As the bankrupt Toys R Us chain winds down its going-out-of-business sales at stores around the country, part-time workers who haven’t already been let go will face unemployment by the end of June.

Long-time employees Mary Osman and Patty Van Fossen claim they were promised severance packages for their years of service. But, they learned later there is no money set aside for that.

“I was expecting something at the end. I worked hard at that company and I ended up with nothing,” Osman said.

Both Osman and Van Fossen say company executives are going back on their word.

So, the women are now teaming up with Toys R Us workers around the country as well as an advocacy group known as Rise Up Retail to put pressure on executives, investors and even lawmakers to force the company to set money aside for retirement benefits.

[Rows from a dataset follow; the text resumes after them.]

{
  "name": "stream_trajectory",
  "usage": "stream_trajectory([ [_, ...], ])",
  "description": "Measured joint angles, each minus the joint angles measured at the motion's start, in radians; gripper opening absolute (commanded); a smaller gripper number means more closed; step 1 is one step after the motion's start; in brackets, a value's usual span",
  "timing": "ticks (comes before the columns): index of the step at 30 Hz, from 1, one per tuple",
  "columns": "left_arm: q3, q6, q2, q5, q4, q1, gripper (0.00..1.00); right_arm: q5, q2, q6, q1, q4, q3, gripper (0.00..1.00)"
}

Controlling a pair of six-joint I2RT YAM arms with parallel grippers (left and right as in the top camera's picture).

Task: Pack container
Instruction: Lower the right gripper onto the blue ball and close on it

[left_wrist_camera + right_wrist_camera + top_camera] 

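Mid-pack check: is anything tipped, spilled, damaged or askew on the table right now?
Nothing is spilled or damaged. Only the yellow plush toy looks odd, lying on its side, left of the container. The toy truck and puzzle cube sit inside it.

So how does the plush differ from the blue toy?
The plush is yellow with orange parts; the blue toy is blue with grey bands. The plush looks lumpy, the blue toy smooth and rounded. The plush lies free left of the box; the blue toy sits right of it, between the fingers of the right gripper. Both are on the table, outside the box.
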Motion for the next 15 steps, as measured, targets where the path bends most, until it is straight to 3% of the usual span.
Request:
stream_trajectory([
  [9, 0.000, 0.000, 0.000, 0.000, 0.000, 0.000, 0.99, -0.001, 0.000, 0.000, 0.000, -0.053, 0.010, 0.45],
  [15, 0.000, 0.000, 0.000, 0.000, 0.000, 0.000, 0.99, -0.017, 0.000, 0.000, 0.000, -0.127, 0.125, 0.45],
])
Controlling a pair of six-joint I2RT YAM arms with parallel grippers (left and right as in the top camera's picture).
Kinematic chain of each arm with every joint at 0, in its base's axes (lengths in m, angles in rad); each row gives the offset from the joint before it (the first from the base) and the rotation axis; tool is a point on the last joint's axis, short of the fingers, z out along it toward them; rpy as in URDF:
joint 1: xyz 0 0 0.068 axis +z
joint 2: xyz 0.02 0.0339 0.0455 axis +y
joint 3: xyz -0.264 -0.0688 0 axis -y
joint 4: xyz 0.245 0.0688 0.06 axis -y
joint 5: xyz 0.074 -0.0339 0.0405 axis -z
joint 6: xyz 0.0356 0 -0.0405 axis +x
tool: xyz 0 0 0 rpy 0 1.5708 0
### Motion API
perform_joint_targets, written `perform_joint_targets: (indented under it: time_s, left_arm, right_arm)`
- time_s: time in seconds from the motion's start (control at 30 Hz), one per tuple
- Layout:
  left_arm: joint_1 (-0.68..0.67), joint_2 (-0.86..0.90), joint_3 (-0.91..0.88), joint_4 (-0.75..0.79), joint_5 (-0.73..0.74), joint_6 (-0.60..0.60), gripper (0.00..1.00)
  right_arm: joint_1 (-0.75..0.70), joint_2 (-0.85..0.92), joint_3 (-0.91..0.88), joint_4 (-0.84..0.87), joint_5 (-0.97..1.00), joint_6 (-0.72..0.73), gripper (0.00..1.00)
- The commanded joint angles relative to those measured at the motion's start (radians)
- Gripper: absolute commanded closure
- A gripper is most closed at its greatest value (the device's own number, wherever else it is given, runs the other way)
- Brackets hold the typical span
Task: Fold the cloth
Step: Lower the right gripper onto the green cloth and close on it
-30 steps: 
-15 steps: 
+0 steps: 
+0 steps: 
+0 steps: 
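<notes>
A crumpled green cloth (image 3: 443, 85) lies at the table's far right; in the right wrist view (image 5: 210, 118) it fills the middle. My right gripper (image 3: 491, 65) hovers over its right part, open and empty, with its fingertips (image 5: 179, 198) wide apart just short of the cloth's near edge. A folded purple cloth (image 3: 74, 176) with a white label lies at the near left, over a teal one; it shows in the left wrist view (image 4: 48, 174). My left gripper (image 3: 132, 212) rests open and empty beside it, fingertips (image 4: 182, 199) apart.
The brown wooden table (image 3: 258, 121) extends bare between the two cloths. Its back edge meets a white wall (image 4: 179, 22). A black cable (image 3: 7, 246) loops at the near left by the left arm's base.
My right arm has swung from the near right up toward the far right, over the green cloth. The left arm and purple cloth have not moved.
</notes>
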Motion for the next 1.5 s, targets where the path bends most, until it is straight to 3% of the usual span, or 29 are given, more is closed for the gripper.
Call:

“We did some of the research to analyze … who’s really behind the bankruptcy in Toys R Us and what role can the state of Ohio play in actually helping all Toys R Us workers,” said Rise Up Retail spokesperson Carrie Gleason.

Across the country there are roughly 33,000 Toys R Us employees — 1,000 of them work at 37 stores in Ohio. And although the Boardman location usually has 50 or 60 workers this time of year, less than 30 are left.

Osman, who has worked for the company for 24 years, says she’s made plenty of sacrifices.

“I had to rush to eat my Thanksgiving dinner to go to work because we started work at four or five in the afternoon and we’d work until two o’clock in the morning,” Osman said.

“That’s their only job, they depend on that income to survive. It’s just not fair,” Van Fossen said.

The company offered no response to the ladies’ claims. So, Van Fossen and Osman are going to Columbus later this month to speak with leaders of the State Teachers Retirement System of Ohio, which has invested millions with Toys R Us and its owners.